Yang pertama ku tatap adalah bola mata hitam dikelilingi yang putih. Sejenak kemudian kian meredup, menampakkan bulu-bulu halus yang sungguh lentik. Ada sebuah kepasrahan tanpa menyembunyikan ingin. Bibirku latah bergetar, getarnya lamat-lamat mengikuti gerak bibirnya. Kudapati dinding-dinding halus yang entah mengapa juga ikut bergetar. Dan nafasku kini bukan lagi nafas yang lalu. Bibir kami telah sebibir dan hela nafas menjadi detik-detik waktu. Semenjak itu kami selalu melakukannya. Ya, di pagi hari. Tapi bukan berarti pula ku jaga sifat cerobohku agar ia bisa melakukannya tanpa perlu mengetuk pintu. Karena di pagi itu, saat ia pertama kali membangunkanku dengan kecupan, di meja makan ia melemparkan kata-kata. Berserak di udara bagai badai menampar jendela. Ia marah oleh pintu yang tak dikunci. Tapi apakah ia tahu, kecerobohan itu menelurkan sebuah rahasia hidup. Bermulanya nikmat yang tak bernama.
Aku menduplikatkan kunci pintu, agar ia bisa hadir tanpa mengetuk pintu. Sungguh bodoh mengenyahkan sebuah nikmat. Oleh pagi yang indah, ku bisa lalui hari dengan penuh semangat. Karena kebangkitanku di pagi hari lahir dari sebuah kecupan. Layaknya kecupan agung milik Romeo dan Juliet.

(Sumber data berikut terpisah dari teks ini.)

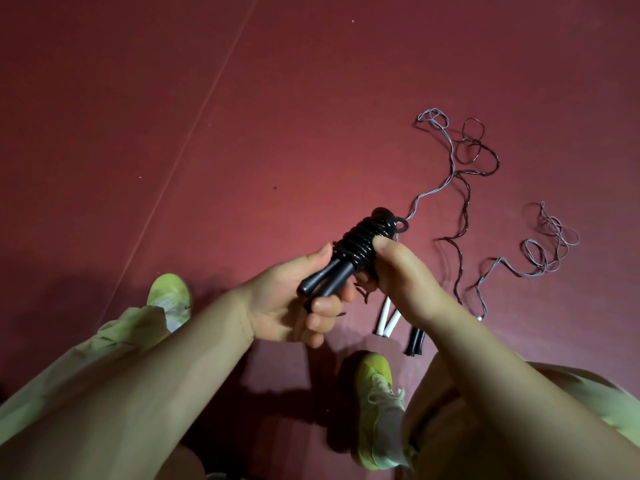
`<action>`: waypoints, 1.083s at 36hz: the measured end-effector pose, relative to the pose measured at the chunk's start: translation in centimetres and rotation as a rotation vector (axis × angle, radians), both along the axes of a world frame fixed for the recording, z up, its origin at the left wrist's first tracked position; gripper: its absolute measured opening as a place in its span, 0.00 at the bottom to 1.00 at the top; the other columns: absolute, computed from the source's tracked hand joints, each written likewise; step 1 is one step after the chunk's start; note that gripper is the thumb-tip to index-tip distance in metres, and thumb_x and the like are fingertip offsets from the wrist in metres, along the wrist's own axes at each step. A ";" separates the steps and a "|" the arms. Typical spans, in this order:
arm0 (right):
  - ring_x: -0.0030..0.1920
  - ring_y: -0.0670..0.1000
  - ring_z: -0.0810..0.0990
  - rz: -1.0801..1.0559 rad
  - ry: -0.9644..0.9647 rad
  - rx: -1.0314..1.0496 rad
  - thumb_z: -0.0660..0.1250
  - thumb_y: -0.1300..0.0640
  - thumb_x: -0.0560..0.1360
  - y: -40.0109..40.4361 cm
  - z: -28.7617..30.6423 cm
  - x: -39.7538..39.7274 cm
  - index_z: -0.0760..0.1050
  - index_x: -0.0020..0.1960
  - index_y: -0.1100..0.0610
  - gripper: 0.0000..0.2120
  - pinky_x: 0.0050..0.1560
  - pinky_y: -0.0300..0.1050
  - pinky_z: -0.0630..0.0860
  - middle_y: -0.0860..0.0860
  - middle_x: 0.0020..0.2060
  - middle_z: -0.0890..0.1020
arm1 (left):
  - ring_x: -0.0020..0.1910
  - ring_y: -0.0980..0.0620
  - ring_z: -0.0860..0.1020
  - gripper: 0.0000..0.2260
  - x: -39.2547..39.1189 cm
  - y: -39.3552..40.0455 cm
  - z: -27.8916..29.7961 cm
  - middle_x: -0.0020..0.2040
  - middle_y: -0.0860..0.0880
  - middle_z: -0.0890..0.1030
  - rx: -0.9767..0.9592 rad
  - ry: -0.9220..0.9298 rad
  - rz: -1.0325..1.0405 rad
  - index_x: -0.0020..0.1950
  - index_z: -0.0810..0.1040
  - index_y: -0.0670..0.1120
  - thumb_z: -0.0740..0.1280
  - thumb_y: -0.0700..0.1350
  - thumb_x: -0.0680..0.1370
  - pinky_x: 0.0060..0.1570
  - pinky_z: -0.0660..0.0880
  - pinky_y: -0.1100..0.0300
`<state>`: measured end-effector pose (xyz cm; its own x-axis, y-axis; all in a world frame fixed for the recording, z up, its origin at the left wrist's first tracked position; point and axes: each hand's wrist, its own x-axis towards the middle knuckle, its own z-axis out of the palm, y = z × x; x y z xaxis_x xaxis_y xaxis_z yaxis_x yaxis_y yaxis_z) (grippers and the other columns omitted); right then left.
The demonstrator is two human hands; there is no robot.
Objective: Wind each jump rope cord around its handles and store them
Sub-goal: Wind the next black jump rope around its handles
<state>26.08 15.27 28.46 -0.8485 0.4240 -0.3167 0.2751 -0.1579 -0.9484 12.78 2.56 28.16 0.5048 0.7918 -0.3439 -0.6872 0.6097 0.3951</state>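
Head view: a person crouched over a dark red floor (242, 133)
Left hand (294, 306): fingers curled round the two black handles (325, 278); it grips their lower ends
Right hand (398, 271): thumb and fingers clamp the black cord (367, 237) coiled round the handles' upper part
Wound rope: held up between both hands, above the floor
White handles (386, 318): on the floor just below the right hand; their pale cord (446, 161) trails beyond it
Second black pair (415, 341): beside the white ones, dark cord (465, 209) loose
Green shoes (375, 403): below the hands
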 end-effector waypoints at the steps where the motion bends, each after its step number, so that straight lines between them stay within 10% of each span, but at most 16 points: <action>1: 0.32 0.52 0.63 0.028 -0.022 0.030 0.60 0.35 0.69 -0.1 0.1 0.0 0.69 0.38 0.62 0.28 0.37 0.51 0.58 0.52 0.29 0.69 | 0.23 0.58 0.72 0.21 -0.1 0.0 0.0 0.25 0.55 0.73 -0.012 0.009 0.007 0.38 0.82 0.48 0.73 0.66 0.64 0.29 0.76 0.62; 11: 0.24 0.44 0.55 0.044 -0.158 -0.005 0.52 0.35 0.76 0.1 0.9 -0.2 0.74 0.38 0.54 0.25 0.25 0.39 0.51 0.49 0.28 0.60 | 0.18 0.58 0.61 0.20 0.6 0.8 0.8 0.21 0.54 0.63 -0.200 0.345 0.196 0.33 0.71 0.48 0.57 0.64 0.69 0.26 0.64 0.64; 21: 0.23 0.50 0.64 -0.008 -0.392 0.164 0.53 0.40 0.80 0.3 0.8 -0.1 0.64 0.29 0.56 0.27 0.34 0.47 0.69 0.46 0.19 0.62 | 0.19 0.54 0.63 0.27 0.2 1.1 0.6 0.22 0.52 0.67 -0.228 0.623 0.246 0.35 0.71 0.46 0.55 0.70 0.65 0.25 0.65 0.64; 28: 0.24 0.49 0.66 -0.017 -0.434 0.188 0.56 0.42 0.80 -0.1 0.3 0.0 0.76 0.36 0.58 0.24 0.27 0.40 0.62 0.47 0.22 0.69 | 0.21 0.51 0.67 0.22 -0.4 1.7 -0.8 0.22 0.50 0.70 -0.182 1.136 0.291 0.33 0.73 0.43 0.60 0.57 0.79 0.27 0.68 0.60; 39: 0.26 0.48 0.64 -0.155 -0.551 -0.011 0.57 0.32 0.75 -1.0 0.2 -0.5 0.77 0.40 0.58 0.29 0.29 0.42 0.60 0.50 0.28 0.69 | 0.47 0.42 0.76 0.21 1.0 1.4 -0.5 0.40 0.48 0.76 0.052 2.138 -0.175 0.41 0.67 0.49 0.54 0.66 0.77 0.39 0.63 0.56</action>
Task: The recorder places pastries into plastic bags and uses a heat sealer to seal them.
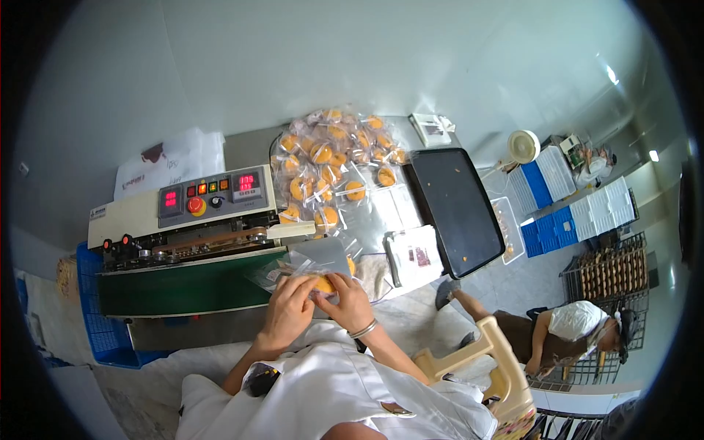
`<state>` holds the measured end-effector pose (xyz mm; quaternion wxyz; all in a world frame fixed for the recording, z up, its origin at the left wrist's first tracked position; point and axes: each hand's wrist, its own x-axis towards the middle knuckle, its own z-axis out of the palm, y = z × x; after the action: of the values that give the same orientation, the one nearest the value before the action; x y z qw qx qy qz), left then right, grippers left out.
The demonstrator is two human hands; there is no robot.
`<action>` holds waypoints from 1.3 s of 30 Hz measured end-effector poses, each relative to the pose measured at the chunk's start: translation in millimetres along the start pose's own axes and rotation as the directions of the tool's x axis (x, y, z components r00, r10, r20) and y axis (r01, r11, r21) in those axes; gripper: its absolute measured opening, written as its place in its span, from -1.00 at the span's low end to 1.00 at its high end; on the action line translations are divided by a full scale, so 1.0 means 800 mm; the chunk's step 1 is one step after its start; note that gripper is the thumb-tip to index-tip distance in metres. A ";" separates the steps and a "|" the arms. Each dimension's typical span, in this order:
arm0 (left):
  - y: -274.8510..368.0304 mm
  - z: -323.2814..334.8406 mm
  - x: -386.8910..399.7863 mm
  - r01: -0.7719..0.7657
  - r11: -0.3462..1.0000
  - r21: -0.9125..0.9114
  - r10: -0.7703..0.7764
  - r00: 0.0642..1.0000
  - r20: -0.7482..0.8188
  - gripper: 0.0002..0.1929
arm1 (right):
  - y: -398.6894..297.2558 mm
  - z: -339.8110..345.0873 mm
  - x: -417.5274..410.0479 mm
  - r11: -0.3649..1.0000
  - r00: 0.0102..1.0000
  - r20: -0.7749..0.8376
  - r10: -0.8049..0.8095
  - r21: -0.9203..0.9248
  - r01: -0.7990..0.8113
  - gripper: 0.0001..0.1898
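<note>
Between my two hands is a clear plastic bag point(269, 274) with a round orange-yellow baked item point(324, 284) in it. My left hand point(290, 309) pinches the bag from the left, and my right hand point(347, 303), with a bangle at the wrist, grips the item from the right. They work just above the right end of a green conveyor belt point(192, 289), which belongs to a band sealing machine point(132, 220) with lit red displays. Beyond the hands, many bagged baked items point(330, 165) are heaped on a metal table point(379, 212). My fingers partly hide the item.
A black baking tray point(456, 209) with crumbs lies to the right. Beside it are a stack of printed bags point(416, 256) and a cloth point(375, 276). A blue crate point(104, 330) stands below the belt's left end. A beige chair point(489, 357) and another person point(561, 330) are at right.
</note>
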<state>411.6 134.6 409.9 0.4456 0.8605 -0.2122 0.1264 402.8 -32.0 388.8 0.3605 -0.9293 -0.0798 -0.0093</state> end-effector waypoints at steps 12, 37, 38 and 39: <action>-0.003 -0.034 0.009 0.367 0.638 -0.677 -0.417 0.904 0.096 -0.71 | 0.045 -0.023 0.011 0.737 0.963 -0.270 0.002 0.651 0.181 -0.53; -0.171 0.108 -0.001 0.476 0.429 -0.768 -0.818 0.566 -0.106 -0.71 | 0.127 0.120 0.111 0.875 0.967 -0.089 0.239 0.452 -0.175 -0.79; -0.175 0.107 0.003 0.481 0.423 -0.768 -0.824 0.557 -0.105 -0.71 | 0.135 0.116 0.117 0.858 0.948 -0.149 0.280 0.482 -0.178 -0.79; -0.179 0.107 0.007 0.440 0.336 -0.833 -0.846 0.530 -0.061 -0.72 | 0.143 0.112 0.121 0.840 0.924 -0.207 0.322 0.512 -0.178 -0.78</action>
<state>487.2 136.3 261.3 0.7976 0.5457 0.2530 0.0464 512.3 -41.4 253.1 0.5870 -0.8003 0.0961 -0.0751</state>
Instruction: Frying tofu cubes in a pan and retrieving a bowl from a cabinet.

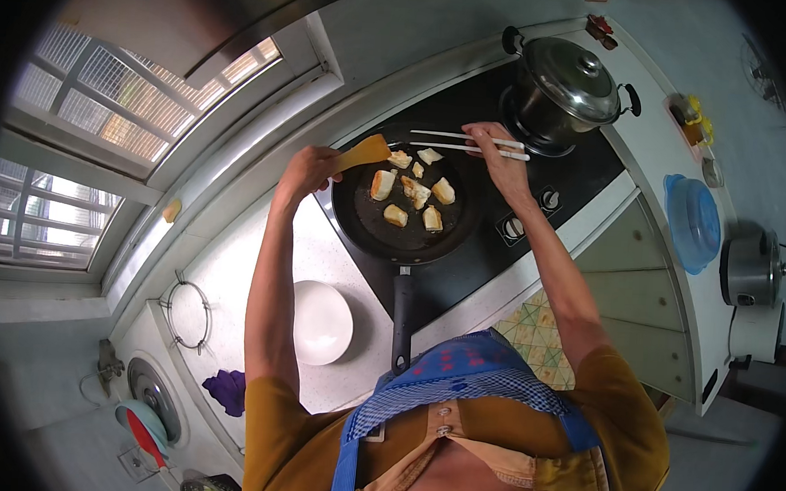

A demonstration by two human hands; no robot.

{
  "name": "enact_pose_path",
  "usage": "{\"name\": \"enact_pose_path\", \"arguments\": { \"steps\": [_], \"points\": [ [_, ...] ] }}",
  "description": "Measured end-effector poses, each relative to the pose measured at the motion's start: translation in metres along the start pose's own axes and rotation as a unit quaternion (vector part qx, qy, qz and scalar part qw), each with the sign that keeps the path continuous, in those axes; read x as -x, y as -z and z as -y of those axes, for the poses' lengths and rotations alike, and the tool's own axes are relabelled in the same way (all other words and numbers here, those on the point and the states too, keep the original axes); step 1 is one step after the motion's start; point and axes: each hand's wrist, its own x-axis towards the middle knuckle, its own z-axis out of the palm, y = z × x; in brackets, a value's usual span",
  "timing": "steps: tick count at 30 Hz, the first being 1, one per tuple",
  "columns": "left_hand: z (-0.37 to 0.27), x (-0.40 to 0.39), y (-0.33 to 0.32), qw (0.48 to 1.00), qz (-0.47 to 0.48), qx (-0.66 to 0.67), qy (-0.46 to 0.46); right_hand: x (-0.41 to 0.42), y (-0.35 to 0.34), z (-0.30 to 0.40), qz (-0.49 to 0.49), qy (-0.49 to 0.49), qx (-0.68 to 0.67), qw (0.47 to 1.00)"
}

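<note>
In my left hand (310, 172) is a wooden spatula (364, 153), its flat blade over the far left rim of a black frying pan (367, 234). My right hand (498, 154) grips a pair of white chopsticks (438, 140), whose tips reach over the pan's far edge. Several browned pale chunks of food, perhaps tofu, lie spread in the pan; one browned chunk (383, 185) is near the left side and a ragged one (416, 192) is in the middle. The pan's dark handle (402, 323) points back toward my apron (453, 365).
A lidded steel pot (561, 87) stands on the hob (457, 295) at the far right, near the control knobs (514, 228). On the left counter are a white plate (322, 323), a wire ring stand (189, 315) and a purple cloth (227, 391). A blue lidded bowl (692, 223) sits right.
</note>
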Motion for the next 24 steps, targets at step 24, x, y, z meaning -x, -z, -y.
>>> {"name": "enact_pose_path", "arguments": {
  "steps": [24],
  "points": [
    [-0.03,-0.056,-0.043,0.983,0.045,-0.166,-0.069,0.045,0.035,-0.043,-0.089,-0.007,0.003,0.996]
  ]
}}
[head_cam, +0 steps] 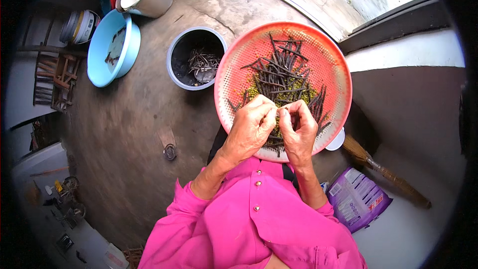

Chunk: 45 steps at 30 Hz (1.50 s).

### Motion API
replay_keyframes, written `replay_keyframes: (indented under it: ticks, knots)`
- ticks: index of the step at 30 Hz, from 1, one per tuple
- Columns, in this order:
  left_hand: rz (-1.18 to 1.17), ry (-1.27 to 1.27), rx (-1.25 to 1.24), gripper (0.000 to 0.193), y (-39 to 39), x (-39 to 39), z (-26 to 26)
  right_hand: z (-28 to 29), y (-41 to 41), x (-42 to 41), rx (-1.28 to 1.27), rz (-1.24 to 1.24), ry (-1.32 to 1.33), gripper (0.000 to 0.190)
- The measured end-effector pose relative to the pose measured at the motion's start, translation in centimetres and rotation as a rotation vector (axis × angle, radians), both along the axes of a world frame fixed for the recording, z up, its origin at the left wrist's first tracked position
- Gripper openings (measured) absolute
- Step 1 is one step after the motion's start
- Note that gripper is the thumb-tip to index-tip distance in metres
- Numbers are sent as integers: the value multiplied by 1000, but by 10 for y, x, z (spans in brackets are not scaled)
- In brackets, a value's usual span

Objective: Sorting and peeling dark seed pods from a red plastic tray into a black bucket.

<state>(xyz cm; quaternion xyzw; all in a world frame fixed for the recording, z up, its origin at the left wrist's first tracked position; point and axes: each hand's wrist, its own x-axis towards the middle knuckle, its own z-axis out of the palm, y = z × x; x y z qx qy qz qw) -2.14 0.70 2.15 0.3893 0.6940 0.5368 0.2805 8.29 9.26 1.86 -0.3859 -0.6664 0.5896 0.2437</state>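
My left hand (249, 129) and my right hand (298, 130) meet over the near side of a round red plastic sieve tray (328, 59). Thumbs and fingertips pinch together on a small dry bean pod (284, 108), mostly hidden by the fingers. Dark, dry bean pods (278, 73) are heaped across the middle of the tray, with more along its right side. Beneath and around them lie loose green mung beans (254, 91). The tray's near rim is against the front of the pink shirt (239, 194).
Left of the tray stands a round bucket (169, 61) with empty husks (203, 60) inside. Farther left are a light blue basin (130, 54) and a metal pail (158, 0). At right lie a straw broom (388, 172), a purple bag (354, 201) and a white container (337, 141).
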Motion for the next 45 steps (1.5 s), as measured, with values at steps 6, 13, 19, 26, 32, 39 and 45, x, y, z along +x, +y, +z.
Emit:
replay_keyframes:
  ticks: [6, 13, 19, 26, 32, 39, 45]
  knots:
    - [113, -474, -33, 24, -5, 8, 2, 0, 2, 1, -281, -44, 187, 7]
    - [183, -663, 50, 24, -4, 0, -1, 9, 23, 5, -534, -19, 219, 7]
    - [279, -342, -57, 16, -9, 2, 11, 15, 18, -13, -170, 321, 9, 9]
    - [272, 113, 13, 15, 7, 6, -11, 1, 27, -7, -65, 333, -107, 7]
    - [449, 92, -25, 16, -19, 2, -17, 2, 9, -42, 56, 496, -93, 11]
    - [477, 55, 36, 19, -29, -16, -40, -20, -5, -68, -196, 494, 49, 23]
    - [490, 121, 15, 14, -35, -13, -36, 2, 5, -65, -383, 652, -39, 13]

Walau yang terindah adalah saat ia datang bagai angin, tetapi seringkali pula ia tak perlu membuka pintu. Tubuhnya telah terbaring telanjang di sisiku, di malam-malam itu. Sisa lelah senggama kemarin malamnya tak pernah membuatnya alpa untuk memberi kecupan. Aahhhh…. api neraka akan padam oleh cemburunya pada gelora asmara milik kami. * * * * *
Kali ini bibirnya adalah bibir indah yang terkuak sedikit, menampilkan barisan gigi-gigi putih yang telah rapi. Dulu aku sering mengejeknya, akan kawat gigi yang mengikat erat. Lidahku akan merasa asing pada mahluk yang memagari giginya. Tapi syukurlah, sejak kawat gigi itu dilepas senyumnya kian indah mengukir di wajah yang berpoles kecerdasan.
Saat ini, aku bukan ingin mendahuluinya untuk memberi kecupan. Karena memang dialah yang selalu bangun terdahulu. Tapi kini tidak. Wajahku telah menunduk di atasnya, kini tak ada ruang di antara bibir-bibir kami. Menyentuhnya. Pelan melumat. Nafasku memberi hangat yang berpendar, terhampar di pipinya yang halus. Membasahi tepi bibirnya dengan bibirku.
Bibirnya tak latah oleh bibirku. Aku menatap matanya yang terpejam, bukan oleh nikmat atau rasa malu milik wanita. Biarlah ia tetap begitu, tak usah membuka mata. Biar aku yang menaburi kasih. Kini, tak perlu lagi ia susah-susah membangunkanku dengan sebuah kecupan. Cukuplah bibirku yang menemuinya di tiap pagi.
Kasihku akan tetap jujur seperti dulu. Walau mungkin kecupanku tak akan mampu bangunkan ia, setelah ku temukan dirinya telanjang memelukku seminggu yang lalu, tanpa menyimpan jiwa lagi. Kekasihku adalah kekasih yang akan kutemukan di pagi hari.